Exercise - Could the listing below be reproduced exactly, minus its pictures?

Source information -
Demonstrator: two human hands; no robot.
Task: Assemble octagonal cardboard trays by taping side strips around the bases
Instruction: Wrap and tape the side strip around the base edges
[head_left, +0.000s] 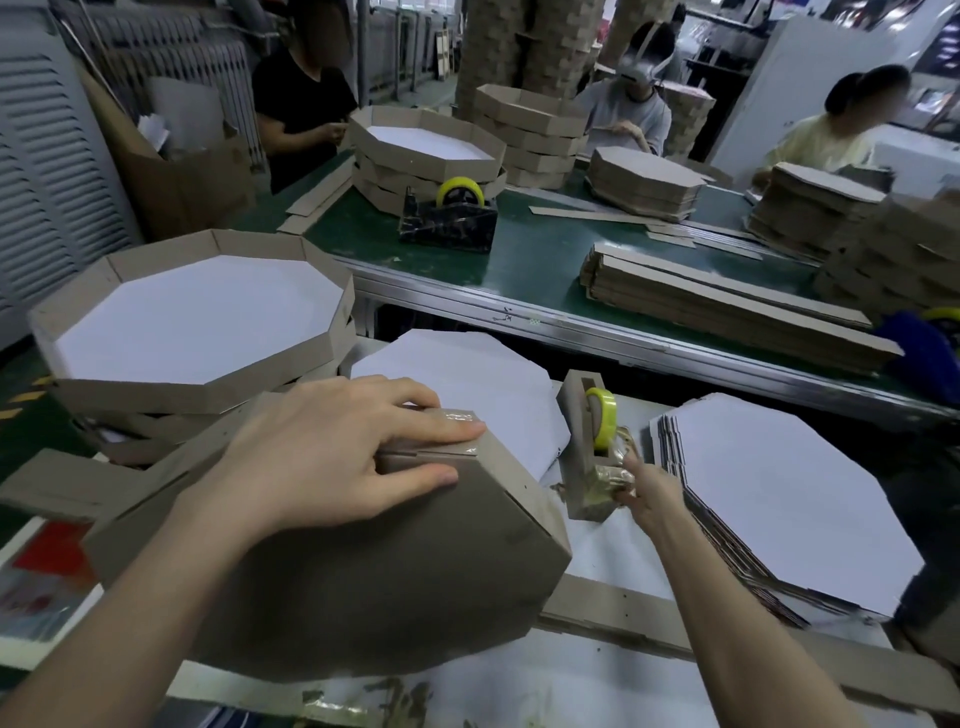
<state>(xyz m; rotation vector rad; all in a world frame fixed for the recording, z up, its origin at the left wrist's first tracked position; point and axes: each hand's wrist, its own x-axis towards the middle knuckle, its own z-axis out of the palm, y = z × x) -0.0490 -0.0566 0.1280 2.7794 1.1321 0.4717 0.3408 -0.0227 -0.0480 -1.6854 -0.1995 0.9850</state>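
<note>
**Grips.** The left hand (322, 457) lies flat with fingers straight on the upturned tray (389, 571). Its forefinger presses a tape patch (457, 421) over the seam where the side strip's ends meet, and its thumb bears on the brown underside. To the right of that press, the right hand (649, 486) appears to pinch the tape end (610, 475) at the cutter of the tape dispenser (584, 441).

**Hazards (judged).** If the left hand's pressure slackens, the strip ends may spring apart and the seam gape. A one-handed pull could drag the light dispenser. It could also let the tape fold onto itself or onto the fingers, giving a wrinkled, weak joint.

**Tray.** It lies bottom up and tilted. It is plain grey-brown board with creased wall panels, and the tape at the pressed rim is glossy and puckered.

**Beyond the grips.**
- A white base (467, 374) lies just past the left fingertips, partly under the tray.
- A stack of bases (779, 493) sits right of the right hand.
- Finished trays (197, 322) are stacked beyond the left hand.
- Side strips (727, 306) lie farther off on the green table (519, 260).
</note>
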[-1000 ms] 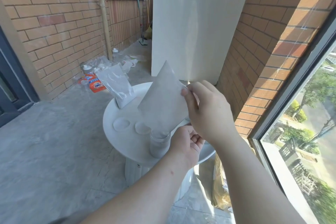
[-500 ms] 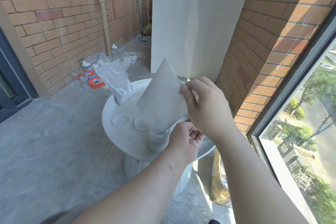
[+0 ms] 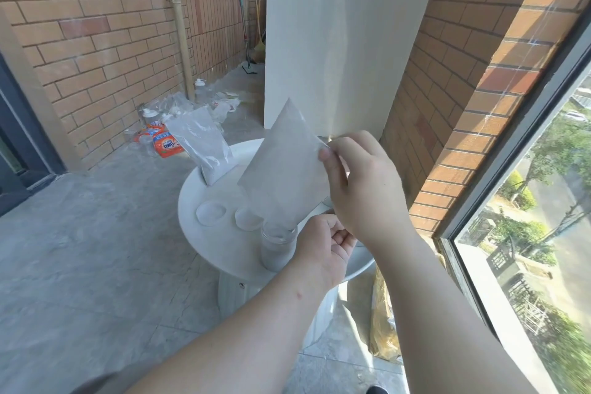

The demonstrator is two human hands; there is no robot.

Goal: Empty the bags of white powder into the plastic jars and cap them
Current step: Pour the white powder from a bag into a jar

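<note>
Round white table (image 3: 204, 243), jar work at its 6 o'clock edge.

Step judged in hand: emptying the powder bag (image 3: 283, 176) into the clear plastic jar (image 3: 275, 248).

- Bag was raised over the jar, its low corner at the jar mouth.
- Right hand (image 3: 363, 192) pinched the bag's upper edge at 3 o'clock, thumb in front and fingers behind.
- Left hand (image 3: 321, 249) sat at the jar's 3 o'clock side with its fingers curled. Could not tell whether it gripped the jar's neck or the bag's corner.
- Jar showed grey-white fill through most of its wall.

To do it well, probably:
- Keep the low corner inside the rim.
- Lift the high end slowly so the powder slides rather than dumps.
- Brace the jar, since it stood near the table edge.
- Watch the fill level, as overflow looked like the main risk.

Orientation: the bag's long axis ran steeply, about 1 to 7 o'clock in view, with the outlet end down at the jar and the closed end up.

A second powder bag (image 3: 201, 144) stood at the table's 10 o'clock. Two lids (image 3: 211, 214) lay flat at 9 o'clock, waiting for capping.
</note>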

The answer -
Demonstrator: two human hands; no robot.
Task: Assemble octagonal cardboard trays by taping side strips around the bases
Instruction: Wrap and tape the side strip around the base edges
[head_left, +0.000s] 
<state>(xyz m; rotation vector rad; all in a world frame fixed for the recording, z up, its origin at the left wrist's first tracked position; point and axes: each hand's wrist, its own x-axis towards the middle knuckle, its own z-axis out of the palm, y = z × x) -0.0490 -0.0566 0.1280 2.7794 1.1321 0.4717 0.3408 -0.0227 -0.0480 -1.6854 -0.1995 0.9850</state>
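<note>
**Grips.** The left hand (322, 457) lies flat with fingers straight on the upturned tray (389, 571). Its forefinger presses a tape patch (457, 421) over the seam where the side strip's ends meet, and its thumb bears on the brown underside. To the right of that press, the right hand (649, 486) appears to pinch the tape end (610, 475) at the cutter of the tape dispenser (584, 441).

**Hazards (judged).** If the left hand's pressure slackens, the strip ends may spring apart and the seam gape. A one-handed pull could drag the light dispenser. It could also let the tape fold onto itself or onto the fingers, giving a wrinkled, weak joint.

**Tray.** It lies bottom up and tilted. It is plain grey-brown board with creased wall panels, and the tape at the pressed rim is glossy and puckered.

**Beyond the grips.**
- A white base (467, 374) lies just past the left fingertips, partly under the tray.
- A stack of bases (779, 493) sits right of the right hand.
- Finished trays (197, 322) are stacked beyond the left hand.
- Side strips (727, 306) lie farther off on the green table (519, 260).
</note>
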[-1000 ms] 
[-500 ms] 
[+0 ms] 

The demonstrator is two human hands; there is no robot.

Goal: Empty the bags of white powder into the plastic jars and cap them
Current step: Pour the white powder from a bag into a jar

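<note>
Round white table (image 3: 204, 243), jar work at its 6 o'clock edge.

Step judged in hand: emptying the powder bag (image 3: 283, 176) into the clear plastic jar (image 3: 275, 248).

- Bag was raised over the jar, its low corner at the jar mouth.
- Right hand (image 3: 363, 192) pinched the bag's upper edge at 3 o'clock, thumb in front and fingers behind.
- Left hand (image 3: 321, 249) sat at the jar's 3 o'clock side with its fingers curled. Could not tell whether it gripped the jar's neck or the bag's corner.
- Jar showed grey-white fill through most of its wall.

To do it well, probably:
- Keep the low corner inside the rim.
- Lift the high end slowly so the powder slides rather than dumps.
- Brace the jar, since it stood near the table edge.
- Watch the fill level, as overflow looked like the main risk.

Orientation: the bag's long axis ran steeply, about 1 to 7 o'clock in view, with the outlet end down at the jar and the closed end up.

A second powder bag (image 3: 201, 144) stood at the table's 10 o'clock. Two lids (image 3: 211, 214) lay flat at 9 o'clock, waiting for capping.
</note>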

Nothing remains to be added to the output.